Die „Mitte“-Studie der Arbeitsgruppe der Universität Leipzig, die seit 2002 alle zwei Jahre die rassistischen, rechtsextremen und autoritären Einstellungen in Deutschland untersucht, hat am 15. Juni 2016 ermittelt, dass es zwar keine Zunahme von rechtsextremen Einstellungen insgesamt gibt, aber im Vergleich zur Studie 2014 mehr Befragte Gewalt als Mittel der Interessensdurchsetzung und damit das Vorgehen rechtsextremer Gruppen verteidigen. (6) Die Radikalisierung zeigt sich auch bei der Einstellung zu bestimmten gesellschaftlichen Gruppen, beispielsweise hat die Ablehnung von Muslimen, Sinti und Roma, Asylsuchenden und Homosexuellen in den letzten zwei Jahren deutlich zugenommen: 49,6 Prozent der Befragten sagten zum Beispiel, Sinti und Roma sollten aus den Innenstädten verbannt werden. 2014 waren 47,1 Prozent dieser Meinung. 40,1 Prozent erklärten, es sei ekelhaft, wenn sich Homosexuelle in der Öffentlichkeit küssten (2011: 25,3 Prozent). Und 50 Prozent gaben an, sich »durch die vielen Muslime manchmal wie ein Fremder im eigenen Land« zu fühlen. 2014 waren dies noch 43 Prozent.

Viele politisch orientierte Migrationsverbände weisen darauf hin, wie deutlich sich am Beispiel des NSU-Komplexes zeigt, wie brisant und heikel es ist, institutionellen Rassismus, strukturelle Diskriminierung und Benachteiligung zu benennen. Dabei liegt hierin die Voraussetzung für die wirksame Bekämpfung von Rassismus und Diskriminierung. Die Bewältigung des NSU-Komplex erfordert also die Herausbildung einer neuen politischen Öffentlichkeit, die Migrant_innen, ihre Organisationen sowie andere (kritische) Akteure der Einwanderungsgesellschaft miteinbezieht. Daher setzen viele Hoffnung auf das beginnende Frühjahr: Für Mai 2017 ist das bundesweite NSU-Tribunal geplant und in der Keupstraße soll auch wieder das Birlikte-Festival stattfinden. Es gibt also durchaus geeignete Räume für diese dringend notwendige gesellschaftliche und politische Auseinandersetzung.


Anmerkungen

(1) Étienne Balibar, Immanuel Wallerstein (2014): Rasse, Klasse, Nation. Ambivalente Identitäten, 3. Auflage. Hamburg: Argument Verlag.
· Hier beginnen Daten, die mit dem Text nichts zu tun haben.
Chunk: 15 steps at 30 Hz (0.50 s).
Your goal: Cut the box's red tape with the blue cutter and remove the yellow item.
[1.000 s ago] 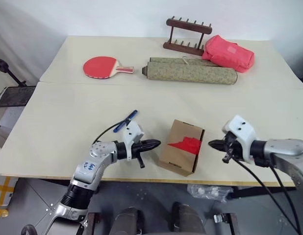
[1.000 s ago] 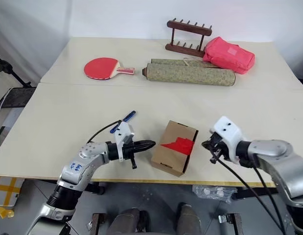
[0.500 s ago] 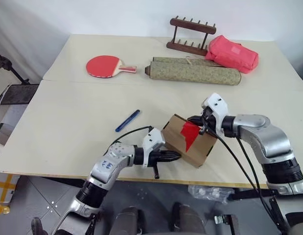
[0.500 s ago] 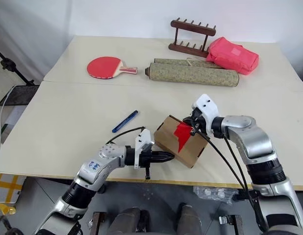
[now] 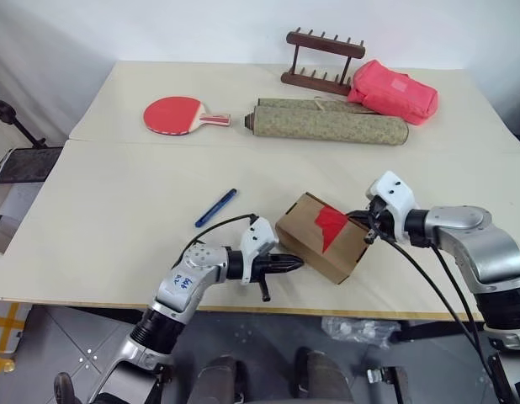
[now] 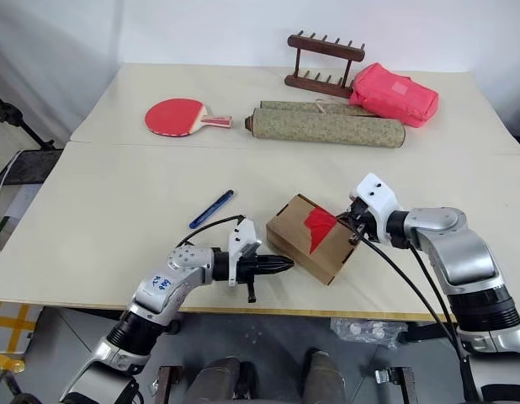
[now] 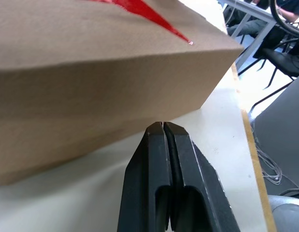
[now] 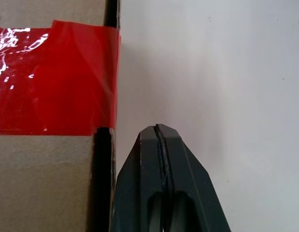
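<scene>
- Our left gripper [image 5: 299,263], fingers pressed together and empty, points at the near side of the small brown cardboard box [image 5: 321,238]; our right gripper [image 5: 361,229], also closed, touches its far edge.
- The slim blue pen-shaped cutter [image 5: 216,207] lies on the worktop [image 5: 117,210] behind the left arm, the nearer one, long axis slanting away.

No printed text, brand or number is showing clearly enough to read. Some blue handwritten marks are sitting on the grey forearm shell of the left arm [image 5: 183,282], but they are too small to make out. The box [image 5: 323,237] is showing only plain brown cardboard and the red tape [image 8: 52,77], with no label on either. The red paddle [image 5: 174,113], the pink-red pouch [image 5: 393,91], and the patterned roll [image 5: 327,123] are carrying no readable sign; the pouch is showing a small square patch, but nothing on it can be read.
</scene>
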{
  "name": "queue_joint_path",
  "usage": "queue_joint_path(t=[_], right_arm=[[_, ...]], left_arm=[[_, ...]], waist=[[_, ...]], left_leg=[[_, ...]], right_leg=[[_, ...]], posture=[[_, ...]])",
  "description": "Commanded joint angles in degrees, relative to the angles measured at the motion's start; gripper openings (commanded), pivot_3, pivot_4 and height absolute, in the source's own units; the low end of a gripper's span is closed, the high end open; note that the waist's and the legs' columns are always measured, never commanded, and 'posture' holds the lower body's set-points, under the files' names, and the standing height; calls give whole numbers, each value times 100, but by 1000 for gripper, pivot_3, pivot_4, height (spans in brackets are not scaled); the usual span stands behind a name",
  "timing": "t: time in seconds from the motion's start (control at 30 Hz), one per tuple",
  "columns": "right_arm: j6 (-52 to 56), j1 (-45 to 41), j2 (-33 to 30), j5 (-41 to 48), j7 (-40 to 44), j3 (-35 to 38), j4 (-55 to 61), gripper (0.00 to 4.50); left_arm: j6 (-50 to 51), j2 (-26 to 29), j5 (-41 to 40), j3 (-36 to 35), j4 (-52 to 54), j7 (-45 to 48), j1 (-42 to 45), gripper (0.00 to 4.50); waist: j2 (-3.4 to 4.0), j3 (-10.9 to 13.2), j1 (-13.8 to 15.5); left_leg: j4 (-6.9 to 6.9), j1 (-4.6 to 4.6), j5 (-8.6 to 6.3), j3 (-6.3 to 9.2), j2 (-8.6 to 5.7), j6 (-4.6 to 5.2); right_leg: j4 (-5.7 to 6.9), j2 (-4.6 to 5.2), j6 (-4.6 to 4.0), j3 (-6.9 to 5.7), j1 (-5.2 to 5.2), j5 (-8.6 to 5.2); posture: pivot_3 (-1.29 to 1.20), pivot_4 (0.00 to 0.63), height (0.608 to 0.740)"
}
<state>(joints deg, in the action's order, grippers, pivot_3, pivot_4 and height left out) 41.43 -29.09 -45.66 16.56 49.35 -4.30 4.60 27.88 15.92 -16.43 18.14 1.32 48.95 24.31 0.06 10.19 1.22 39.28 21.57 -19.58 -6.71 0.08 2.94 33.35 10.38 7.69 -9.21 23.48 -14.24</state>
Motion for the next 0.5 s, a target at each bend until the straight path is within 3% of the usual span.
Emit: queue_joint_path(t=[0.03,0.5], right_arm=[[68,5,-103,106,85,182,328,0],[79,83,-353,176,373,229,472,0]], left_arm=[[-47,24,-32,-69,65,76,100,31],[-214,72,60,-271,-148,4,222,31]], waist=[[0,0,1],[0,0,12]], left_leg=[[0,0,0,0,0,0],[1,1,0,1,-3,0]], right_leg=[[0,0,0,0,0,0],[0,2,0,-1,-1,0]], posture=[[0,150,740],[0,150,740]])
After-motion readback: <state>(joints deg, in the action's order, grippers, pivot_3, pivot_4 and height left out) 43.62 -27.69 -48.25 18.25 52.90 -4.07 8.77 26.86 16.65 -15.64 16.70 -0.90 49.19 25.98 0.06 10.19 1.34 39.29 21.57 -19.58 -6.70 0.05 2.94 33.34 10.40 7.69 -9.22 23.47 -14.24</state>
(2) Radtke, Frank-Olaf (2015): Rassismus im System. In: Blätter für deutsche und internationale Politik, 2/2015, S. 17-20.

(3) Vgl. Hajo Funke (2015): Staatsaffäre NSU. Eine offene Untersuchung. Münster: Kontur Verlag.

(4) Vgl. Jürgen Roth (2016): Der Tiefe Staat. Die Unterwanderung der Demokratie durch Geheimdienste, politische Komplizen und den rechten Mob. München: Heyne Verlag.

(5) Andreas Zick, Anna Klein (2014). Fragile Mitte – Feindselige Zustände. Rechtsextreme Einstellungen in Deutschland 2014. Bonn: FES, S. 139.

(6) Oliver Decker, Johannes Kiess, Elmar Brähler (2016): Die enthemmte Mitte. Autoritäre und rechtsextreme Einstellung in Deutschland. Gießen: Psychosozial Verlag.